TitleThe Plant Ontology: a tool for structural, developmental, and molecular plant biologists
Publication TypeConference Presentation
Presenting AuthorWalls, RL
Conference NameBotany 2010
Conference LocationProvidence, RI
Year2010
Abstract

The Plant Ontology (PO: http://www.plantontology.org) was developed to accommodate functional annotation efforts by plant databases in particular and the plant research community in general. Participating databases such as TAIR, NASC, Gramene, and MaizeGDB, have been using the PO since 2003 to describe structure- and growth-stage-specific expression of genes, proteins, and phenotypes from mutants and natural variants. The PO consists of two interrelated ontologies: 1. Plant Structure and 2. Plant Growth and Developmental Stages.

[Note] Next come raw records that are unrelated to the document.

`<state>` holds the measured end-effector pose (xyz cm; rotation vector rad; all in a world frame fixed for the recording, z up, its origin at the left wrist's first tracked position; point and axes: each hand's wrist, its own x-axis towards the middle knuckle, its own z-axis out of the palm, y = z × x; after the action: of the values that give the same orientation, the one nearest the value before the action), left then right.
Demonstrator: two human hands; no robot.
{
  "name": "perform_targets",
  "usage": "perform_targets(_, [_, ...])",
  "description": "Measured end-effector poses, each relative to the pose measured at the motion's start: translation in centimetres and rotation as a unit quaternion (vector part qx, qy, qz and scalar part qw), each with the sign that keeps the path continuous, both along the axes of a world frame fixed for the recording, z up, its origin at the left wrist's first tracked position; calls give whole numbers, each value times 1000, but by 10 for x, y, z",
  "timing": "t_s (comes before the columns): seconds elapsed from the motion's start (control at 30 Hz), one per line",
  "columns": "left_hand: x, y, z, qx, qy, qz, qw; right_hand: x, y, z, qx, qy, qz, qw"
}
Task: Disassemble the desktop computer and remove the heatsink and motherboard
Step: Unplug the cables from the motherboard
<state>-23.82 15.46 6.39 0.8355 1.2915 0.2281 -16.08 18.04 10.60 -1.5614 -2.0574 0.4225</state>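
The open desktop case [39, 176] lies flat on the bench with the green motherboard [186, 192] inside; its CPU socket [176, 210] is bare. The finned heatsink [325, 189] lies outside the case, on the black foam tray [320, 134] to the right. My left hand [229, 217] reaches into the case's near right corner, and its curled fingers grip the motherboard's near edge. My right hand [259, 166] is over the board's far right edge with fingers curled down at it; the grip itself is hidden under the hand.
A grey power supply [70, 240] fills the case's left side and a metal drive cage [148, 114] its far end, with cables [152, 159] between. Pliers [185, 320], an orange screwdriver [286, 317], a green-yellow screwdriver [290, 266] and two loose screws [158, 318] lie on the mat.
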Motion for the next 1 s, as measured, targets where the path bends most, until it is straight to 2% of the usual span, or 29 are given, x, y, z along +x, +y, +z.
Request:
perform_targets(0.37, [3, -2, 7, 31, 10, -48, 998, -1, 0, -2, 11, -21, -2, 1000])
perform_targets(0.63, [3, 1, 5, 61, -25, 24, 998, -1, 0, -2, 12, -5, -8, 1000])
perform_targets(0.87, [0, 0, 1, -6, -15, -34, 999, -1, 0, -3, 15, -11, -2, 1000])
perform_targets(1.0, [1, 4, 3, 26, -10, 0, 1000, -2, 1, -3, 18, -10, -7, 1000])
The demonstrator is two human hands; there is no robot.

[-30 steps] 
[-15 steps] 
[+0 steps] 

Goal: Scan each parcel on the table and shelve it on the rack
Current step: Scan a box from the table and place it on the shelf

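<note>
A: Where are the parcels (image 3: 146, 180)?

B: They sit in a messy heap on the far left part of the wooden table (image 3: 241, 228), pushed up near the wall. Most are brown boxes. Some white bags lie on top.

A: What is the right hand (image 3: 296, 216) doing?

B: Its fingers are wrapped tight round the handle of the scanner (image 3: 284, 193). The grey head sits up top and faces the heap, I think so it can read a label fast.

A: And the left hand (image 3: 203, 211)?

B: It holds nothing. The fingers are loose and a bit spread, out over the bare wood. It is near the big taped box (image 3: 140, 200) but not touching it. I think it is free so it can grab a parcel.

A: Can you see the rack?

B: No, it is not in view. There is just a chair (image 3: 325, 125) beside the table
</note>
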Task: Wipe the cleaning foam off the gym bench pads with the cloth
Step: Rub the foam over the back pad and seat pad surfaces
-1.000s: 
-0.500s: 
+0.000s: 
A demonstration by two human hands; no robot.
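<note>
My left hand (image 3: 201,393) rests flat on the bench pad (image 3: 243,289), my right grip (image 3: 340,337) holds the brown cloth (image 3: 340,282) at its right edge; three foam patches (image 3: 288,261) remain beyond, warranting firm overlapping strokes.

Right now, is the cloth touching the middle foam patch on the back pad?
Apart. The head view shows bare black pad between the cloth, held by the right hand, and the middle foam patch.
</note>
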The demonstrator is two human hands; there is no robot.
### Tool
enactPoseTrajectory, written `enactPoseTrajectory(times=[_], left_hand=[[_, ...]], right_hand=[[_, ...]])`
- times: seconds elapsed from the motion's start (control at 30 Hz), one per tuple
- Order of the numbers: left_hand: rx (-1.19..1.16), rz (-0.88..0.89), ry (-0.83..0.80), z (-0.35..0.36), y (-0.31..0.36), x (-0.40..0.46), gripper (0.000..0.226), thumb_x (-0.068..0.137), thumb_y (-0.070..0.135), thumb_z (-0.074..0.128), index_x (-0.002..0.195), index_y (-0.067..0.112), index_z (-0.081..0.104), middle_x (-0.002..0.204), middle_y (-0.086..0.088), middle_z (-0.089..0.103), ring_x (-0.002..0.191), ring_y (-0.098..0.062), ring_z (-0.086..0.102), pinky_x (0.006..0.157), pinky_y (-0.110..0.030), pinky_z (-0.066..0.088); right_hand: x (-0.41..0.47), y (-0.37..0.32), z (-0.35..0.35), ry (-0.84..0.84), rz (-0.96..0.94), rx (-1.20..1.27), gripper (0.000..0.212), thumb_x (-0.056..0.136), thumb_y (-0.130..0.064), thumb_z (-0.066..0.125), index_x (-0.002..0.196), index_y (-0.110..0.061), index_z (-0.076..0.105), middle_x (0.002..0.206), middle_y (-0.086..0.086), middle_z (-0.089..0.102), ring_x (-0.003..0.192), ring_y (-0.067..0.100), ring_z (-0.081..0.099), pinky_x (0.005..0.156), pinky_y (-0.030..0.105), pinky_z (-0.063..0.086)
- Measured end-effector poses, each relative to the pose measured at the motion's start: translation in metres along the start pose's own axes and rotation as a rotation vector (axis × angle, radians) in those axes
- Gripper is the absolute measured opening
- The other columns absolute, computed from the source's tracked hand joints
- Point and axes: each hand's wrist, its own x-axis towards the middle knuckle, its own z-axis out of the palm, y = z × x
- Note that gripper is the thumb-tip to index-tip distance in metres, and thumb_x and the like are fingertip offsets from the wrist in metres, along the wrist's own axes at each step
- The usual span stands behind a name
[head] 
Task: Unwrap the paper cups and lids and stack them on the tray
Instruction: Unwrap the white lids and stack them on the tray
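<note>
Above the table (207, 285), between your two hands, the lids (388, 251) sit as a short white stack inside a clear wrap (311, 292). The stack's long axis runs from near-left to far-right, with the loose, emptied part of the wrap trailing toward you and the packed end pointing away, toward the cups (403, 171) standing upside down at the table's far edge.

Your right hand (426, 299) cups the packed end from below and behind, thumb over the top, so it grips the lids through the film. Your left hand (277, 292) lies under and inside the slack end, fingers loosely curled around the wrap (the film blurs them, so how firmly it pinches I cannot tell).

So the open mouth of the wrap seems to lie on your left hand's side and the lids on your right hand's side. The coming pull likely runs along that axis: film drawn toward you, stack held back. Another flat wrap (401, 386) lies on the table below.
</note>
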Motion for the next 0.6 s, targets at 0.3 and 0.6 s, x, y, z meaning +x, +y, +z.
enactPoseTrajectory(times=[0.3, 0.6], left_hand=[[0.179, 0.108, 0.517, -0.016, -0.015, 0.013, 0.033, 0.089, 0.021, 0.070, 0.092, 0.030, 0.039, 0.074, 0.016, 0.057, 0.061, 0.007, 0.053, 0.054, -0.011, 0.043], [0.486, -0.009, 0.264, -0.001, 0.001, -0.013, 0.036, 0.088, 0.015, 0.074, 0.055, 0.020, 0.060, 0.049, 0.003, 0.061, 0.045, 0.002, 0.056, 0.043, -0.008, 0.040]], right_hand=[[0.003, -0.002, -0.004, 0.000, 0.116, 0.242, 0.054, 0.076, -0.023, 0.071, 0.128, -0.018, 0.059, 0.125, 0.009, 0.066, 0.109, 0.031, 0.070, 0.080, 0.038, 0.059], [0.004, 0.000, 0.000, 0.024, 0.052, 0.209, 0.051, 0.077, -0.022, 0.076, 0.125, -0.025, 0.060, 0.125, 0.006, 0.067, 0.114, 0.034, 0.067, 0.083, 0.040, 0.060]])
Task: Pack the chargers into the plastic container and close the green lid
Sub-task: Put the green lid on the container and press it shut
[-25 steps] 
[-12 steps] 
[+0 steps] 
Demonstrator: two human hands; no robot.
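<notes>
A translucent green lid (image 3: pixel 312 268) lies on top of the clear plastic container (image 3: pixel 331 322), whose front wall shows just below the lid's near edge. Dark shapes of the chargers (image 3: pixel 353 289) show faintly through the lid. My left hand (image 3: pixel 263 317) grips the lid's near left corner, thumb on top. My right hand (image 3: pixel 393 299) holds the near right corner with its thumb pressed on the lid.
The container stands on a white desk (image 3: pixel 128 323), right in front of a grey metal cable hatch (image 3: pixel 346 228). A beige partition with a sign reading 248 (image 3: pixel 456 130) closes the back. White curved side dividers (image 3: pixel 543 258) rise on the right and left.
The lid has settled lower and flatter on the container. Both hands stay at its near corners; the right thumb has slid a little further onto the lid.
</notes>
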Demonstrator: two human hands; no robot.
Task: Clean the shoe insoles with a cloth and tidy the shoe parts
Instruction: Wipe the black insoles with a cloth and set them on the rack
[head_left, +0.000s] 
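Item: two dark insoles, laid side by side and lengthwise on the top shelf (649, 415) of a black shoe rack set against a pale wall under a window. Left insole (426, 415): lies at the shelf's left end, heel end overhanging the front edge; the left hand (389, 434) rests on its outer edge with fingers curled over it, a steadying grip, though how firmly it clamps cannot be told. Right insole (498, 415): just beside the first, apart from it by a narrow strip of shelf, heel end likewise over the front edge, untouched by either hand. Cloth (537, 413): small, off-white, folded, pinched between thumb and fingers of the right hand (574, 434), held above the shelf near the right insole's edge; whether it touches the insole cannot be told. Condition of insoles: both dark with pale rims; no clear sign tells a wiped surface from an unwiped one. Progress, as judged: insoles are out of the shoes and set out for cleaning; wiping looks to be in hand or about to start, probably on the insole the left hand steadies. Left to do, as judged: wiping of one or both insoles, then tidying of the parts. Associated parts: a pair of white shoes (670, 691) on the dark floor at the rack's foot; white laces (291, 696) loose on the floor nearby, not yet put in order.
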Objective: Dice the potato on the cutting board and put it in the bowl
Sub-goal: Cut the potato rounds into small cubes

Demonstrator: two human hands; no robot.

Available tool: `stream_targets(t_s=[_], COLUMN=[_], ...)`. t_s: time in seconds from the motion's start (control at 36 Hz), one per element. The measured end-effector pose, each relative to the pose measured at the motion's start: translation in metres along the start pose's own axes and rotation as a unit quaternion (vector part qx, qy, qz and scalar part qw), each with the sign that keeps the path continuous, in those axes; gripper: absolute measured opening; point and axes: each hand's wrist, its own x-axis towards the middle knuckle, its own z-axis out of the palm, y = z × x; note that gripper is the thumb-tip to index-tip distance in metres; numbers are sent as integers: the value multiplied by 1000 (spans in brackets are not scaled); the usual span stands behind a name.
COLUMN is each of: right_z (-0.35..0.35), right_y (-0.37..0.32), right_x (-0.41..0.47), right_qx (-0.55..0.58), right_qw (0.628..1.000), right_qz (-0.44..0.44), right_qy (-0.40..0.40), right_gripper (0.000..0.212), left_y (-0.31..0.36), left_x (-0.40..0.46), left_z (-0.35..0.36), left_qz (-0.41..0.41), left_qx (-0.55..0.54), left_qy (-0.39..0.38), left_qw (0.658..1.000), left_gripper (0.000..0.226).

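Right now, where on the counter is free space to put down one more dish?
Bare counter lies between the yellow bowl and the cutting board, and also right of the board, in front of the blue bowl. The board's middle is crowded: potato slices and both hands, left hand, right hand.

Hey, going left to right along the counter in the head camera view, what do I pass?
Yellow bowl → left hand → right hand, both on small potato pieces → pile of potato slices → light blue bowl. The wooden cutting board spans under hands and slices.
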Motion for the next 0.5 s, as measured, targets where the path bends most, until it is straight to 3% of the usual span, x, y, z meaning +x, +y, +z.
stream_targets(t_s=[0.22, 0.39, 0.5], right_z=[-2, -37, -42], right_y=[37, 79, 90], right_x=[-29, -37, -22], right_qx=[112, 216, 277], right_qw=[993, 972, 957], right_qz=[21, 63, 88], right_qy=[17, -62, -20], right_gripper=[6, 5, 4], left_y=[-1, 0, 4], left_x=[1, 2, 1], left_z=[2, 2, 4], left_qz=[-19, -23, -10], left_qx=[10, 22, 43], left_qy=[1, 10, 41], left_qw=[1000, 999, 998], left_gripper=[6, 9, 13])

Each ontology consists of a structured vocabulary that includes both definitions of terms and relationships among terms. In addition, there are links to annotations for associated genes, literature references, and images. To date there are over 1100 terms in the PO and over 500,000 associations. The original scope of the PO was a few model angiosperm species (Zea mays, Arabidopsis thaliana, and Oryza sativa), but with the expansion of sequencing information from new genomes, the PO is also expanding. We are working to encompass all land plants, making new cross-taxon comparisons possible. Additional species-specific terms will accommodate annotations from Vitis, Helianthus, Populus, Gossypium, Rosaceae (Malus and Prunus), Fabaceae (Medicago and Glycine), Solanaceae (Solanum and Lycopersicum), and Poaceae (Triticum, Hordeum, Avena, Sorghum, and Brachypodium). Coverage of non-angiosperm plants includes bryophytes such as Physcomitrella, Marchantia, and Selaginella, pteridophytes, and gymnosperms. The main purpose of the PO is to facilitate cross database querying and to foster consistent use of vocabularies in annotation. With the addition of non-angiosperm terminology and the continued addition of reference images, the PO also provides a novel reference and teaching tool that can be used as a guide to plant structures, their relationships and parts, and common growth and development landmarks in the lifecycles of plants across multiple taxa. This presentation will provide an overview of the ontologies being developed, the annotation database, and their possible applications.